Do a quick Google search on “Asian marketing jobs,” and you’ll find Las Vegas-based postings from companies like The Venetian and Caesars Entertainment at the top of the list. But while big casino marketers might target Asian Americans, they don’t always succeed. Lucky Dragon, for example, was deliberately designed to capture Asian high-rollers, employing feng shui and Asian street food and marketing itself as Las Vegas’ first Asian-themed resort experience. It opened in 2016 only to close in January 2018, becoming one of the “shortest-lived casino ventures in the history” of the city, according to Casino.org.

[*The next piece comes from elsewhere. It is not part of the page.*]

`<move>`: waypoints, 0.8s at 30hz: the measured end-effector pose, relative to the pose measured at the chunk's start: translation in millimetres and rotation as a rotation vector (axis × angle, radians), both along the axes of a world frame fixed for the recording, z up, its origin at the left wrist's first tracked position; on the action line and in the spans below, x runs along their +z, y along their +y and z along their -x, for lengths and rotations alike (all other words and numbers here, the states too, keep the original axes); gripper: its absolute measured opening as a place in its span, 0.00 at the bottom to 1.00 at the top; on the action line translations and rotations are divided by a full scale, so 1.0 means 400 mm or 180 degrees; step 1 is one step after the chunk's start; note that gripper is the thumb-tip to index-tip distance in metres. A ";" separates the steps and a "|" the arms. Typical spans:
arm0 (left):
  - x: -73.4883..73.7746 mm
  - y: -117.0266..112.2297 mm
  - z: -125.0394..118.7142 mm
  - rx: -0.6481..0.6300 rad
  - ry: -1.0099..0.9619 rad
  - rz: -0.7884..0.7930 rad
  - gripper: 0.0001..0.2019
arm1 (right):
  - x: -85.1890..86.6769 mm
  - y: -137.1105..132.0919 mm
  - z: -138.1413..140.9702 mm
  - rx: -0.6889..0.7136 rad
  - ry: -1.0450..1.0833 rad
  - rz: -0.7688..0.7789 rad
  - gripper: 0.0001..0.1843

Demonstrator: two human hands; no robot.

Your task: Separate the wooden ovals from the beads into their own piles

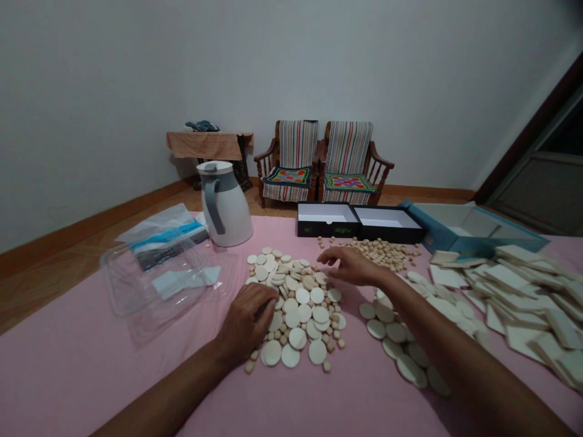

Lucky Dragon would reopen in 2020 under new ownership but then fold again in late 2022.

Though the roots of Wong’s father’s addiction remain mysterious, the family’s response to losing their patriarch to gambling is admirable. Today, Wong teaches creative writing at Western Washington University and is an acclaimed poet. Her mother stuffs Wong’s second book, How to Not Be Afraid of Everything, into her work bag and shows her co-workers on the night shift at the post office. “My daughter was in the New York Times,” her mom says. “Can you believe it?” In a video in which he reads a scene from one of Wong’s published essays, her brother “talks about how he wants to be a great dad, to loosen the weight of his own relationship to his father.” “The video was too tender, too generous,” Wong writes. “I couldn’t share it.”

Wong’s loving portrayal of her mother and brother and her bracingly honest account of her own struggles in the aftermath of her father’s poor choices illuminate the lasting damage gambling can do to families. The memoir also shines as an ode to working-class Asian immigrants and the pressures and dangers they face without complaint, pressures that, to their American-born children, seem unendurable.